• [Instructions for the task] Retype the listing that follows, exactly as written.

• [Record set]

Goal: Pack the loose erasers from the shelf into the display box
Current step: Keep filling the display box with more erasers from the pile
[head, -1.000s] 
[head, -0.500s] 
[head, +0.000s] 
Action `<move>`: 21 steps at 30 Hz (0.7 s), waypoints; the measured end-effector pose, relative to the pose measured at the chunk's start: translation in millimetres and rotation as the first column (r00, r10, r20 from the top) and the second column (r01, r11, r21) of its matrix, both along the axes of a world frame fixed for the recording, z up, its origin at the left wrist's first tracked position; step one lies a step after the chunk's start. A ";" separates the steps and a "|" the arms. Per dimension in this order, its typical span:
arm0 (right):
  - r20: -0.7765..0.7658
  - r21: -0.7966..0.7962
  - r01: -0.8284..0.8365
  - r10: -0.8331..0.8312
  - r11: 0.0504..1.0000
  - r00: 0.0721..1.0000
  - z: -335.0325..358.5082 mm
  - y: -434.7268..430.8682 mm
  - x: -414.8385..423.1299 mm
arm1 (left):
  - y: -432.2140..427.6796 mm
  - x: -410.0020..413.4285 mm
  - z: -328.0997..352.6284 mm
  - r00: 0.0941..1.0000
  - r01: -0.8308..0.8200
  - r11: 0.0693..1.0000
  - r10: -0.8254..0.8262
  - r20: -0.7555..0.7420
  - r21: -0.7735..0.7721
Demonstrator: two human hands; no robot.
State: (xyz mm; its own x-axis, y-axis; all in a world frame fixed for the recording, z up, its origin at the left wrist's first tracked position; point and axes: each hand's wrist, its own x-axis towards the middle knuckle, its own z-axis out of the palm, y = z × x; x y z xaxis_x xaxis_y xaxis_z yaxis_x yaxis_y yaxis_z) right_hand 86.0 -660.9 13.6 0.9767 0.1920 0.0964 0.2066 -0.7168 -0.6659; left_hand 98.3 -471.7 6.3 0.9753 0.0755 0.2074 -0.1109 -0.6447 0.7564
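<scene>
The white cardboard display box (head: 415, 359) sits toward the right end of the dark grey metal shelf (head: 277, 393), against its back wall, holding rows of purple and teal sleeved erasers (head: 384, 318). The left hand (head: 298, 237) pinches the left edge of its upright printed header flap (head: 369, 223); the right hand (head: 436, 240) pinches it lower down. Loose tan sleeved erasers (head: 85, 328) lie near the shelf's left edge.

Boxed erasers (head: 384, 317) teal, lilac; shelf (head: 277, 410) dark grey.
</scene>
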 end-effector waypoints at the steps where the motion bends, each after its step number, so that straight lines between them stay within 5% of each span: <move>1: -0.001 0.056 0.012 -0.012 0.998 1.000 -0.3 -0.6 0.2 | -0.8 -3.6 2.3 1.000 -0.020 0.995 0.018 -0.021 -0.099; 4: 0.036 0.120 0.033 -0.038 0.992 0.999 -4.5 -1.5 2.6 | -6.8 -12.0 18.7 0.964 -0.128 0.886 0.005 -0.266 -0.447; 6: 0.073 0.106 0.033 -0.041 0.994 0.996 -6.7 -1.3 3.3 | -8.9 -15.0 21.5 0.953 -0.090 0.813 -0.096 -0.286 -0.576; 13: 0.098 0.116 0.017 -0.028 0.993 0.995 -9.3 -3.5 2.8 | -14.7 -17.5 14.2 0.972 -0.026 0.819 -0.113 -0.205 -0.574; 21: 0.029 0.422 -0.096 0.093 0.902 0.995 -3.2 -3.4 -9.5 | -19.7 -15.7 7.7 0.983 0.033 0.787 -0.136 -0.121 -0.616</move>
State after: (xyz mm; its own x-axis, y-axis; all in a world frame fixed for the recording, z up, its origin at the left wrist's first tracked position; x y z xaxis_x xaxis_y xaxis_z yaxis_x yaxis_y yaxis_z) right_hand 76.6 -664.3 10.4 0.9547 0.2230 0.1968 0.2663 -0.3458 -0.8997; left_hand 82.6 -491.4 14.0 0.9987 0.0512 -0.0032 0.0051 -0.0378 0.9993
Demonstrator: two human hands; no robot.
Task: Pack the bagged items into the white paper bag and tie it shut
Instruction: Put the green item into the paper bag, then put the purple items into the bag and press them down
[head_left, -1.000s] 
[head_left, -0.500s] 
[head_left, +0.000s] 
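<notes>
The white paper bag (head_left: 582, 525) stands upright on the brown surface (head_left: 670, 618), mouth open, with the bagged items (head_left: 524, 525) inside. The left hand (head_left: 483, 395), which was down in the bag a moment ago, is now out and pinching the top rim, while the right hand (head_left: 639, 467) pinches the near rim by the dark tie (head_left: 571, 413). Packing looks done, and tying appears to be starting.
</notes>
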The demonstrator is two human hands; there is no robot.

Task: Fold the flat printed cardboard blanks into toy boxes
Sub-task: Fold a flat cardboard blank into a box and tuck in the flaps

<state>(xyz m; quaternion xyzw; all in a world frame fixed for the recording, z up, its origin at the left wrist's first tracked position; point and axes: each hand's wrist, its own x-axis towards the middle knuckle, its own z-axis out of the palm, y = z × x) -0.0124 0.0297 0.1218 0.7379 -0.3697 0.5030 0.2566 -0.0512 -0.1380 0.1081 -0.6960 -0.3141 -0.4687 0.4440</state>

• [Problem solution]
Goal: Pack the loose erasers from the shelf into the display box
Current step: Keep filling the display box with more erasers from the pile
[head, -1.000s] 
[head, -0.500s] 
[head, +0.000s] 
Action `<move>`: 21 steps at 30 Hz (0.7 s), waypoints; the measured end-effector pose, relative to the pose measured at the chunk's start: translation in millimetres and rotation as the first column (r00, r10, r20 from the top) and the second column (r01, r11, r21) of its matrix, both along the axes of a world frame fixed for the recording, z up, its origin at the left wrist's first tracked position; step one lies a step after the chunk's start. A ";" separates the steps and a "|" the arms. Per dimension in this order, its typical span:
arm0 (right):
  - r20: -0.7765..0.7658
  - r21: -0.7966..0.7962
  - r01: -0.8284..0.8365
  - r10: -0.8331..0.8312
  - r11: 0.0504..1.0000
  - r00: 0.0721..1.0000
  - z: -335.0325..358.5082 mm
  - y: -434.7268..430.8682 mm
  - x: -414.8385..423.1299 mm
arm1 (left):
  - y: -432.2140..427.6796 mm
  - x: -410.0020..413.4285 mm
  - z: -328.0997..352.6284 mm
  - r00: 0.0941..1.0000
  - r01: -0.8308..0.8200
  - r11: 0.0693..1.0000
  - r10: -0.8254..0.8262
  - r20: -0.7555..0.7420
  - r21: -0.7735..0.7721
Demonstrator: two human hands; no robot.
State: (xyz mm; its own x-axis, y-axis; all in a world frame fixed for the recording, z up, its origin at the left wrist's first tracked position; point and axes: each hand's wrist, its own x-axis towards the middle knuckle, its own z-axis out of the palm, y = z × x; x y z xaxis_x xaxis_y xaxis_z yaxis_x yaxis_y yaxis_z) right_hand 86.0 -660.9 13.6 0.9767 0.1920 0.0964 0.2066 -0.7168 -0.6659; left_hand 98.3 -471.7 6.3 0.9753 0.0755 0.2074 -0.1109 -0.6447 0.7564
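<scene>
The white cardboard display box (head: 415, 359) sits toward the right end of the dark grey metal shelf (head: 277, 393), against its back wall, holding rows of purple and teal sleeved erasers (head: 384, 318). The left hand (head: 298, 237) pinches the left edge of its upright printed header flap (head: 369, 223); the right hand (head: 436, 240) pinches it lower down. Loose tan sleeved erasers (head: 85, 328) lie near the shelf's left edge.

Boxed erasers (head: 384, 317) teal, lilac; shelf (head: 277, 410) dark grey.
</scene>
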 end-effector waypoints at the steps where the motion bends, each after its step number, so that straight lines between them stay within 5% of each span: <move>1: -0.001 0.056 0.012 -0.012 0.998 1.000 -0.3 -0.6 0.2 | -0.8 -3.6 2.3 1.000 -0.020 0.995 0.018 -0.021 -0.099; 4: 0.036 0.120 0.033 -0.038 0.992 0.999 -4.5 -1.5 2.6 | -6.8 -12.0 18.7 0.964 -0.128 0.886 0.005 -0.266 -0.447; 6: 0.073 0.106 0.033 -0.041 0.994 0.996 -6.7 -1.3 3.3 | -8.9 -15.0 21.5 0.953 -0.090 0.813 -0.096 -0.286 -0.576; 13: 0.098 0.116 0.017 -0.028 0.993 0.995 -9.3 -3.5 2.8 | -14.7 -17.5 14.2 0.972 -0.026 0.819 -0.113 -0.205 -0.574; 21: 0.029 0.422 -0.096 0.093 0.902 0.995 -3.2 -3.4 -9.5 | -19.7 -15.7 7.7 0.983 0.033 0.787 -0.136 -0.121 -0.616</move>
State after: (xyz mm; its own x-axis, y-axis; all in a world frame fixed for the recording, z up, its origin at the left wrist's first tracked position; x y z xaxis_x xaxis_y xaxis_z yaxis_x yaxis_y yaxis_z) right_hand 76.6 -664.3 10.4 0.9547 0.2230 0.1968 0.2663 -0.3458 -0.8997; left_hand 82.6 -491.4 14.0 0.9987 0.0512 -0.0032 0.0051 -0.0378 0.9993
Demonstrator: two human hands; no robot.
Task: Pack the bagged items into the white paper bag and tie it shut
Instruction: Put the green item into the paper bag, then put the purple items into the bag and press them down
[head_left, -1.000s] 
[head_left, -0.500s] 
[head_left, +0.000s] 
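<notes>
The white paper bag (head_left: 582, 525) stands upright on the brown surface (head_left: 670, 618), mouth open, with the bagged items (head_left: 524, 525) inside. The left hand (head_left: 483, 395), which was down in the bag a moment ago, is now out and pinching the top rim, while the right hand (head_left: 639, 467) pinches the near rim by the dark tie (head_left: 571, 413). Packing looks done, and tying appears to be starting.
</notes>
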The demonstrator is two human hands; there is no robot.

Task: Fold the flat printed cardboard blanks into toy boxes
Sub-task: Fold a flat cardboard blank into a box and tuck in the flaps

<state>(xyz m; quaternion xyzw; all in a world frame fixed for the recording, z up, its origin at the left wrist's first tracked position; point and axes: each hand's wrist, its own x-axis towards the middle knuckle, its own z-axis out of the palm, y = z × x) -0.0124 0.0297 0.1218 0.7379 -0.3697 0.5030 0.2566 -0.0512 -0.1380 0.1081 -0.6960 -0.3141 -0.4687 0.4440</state>

What this exercise required has been given in full.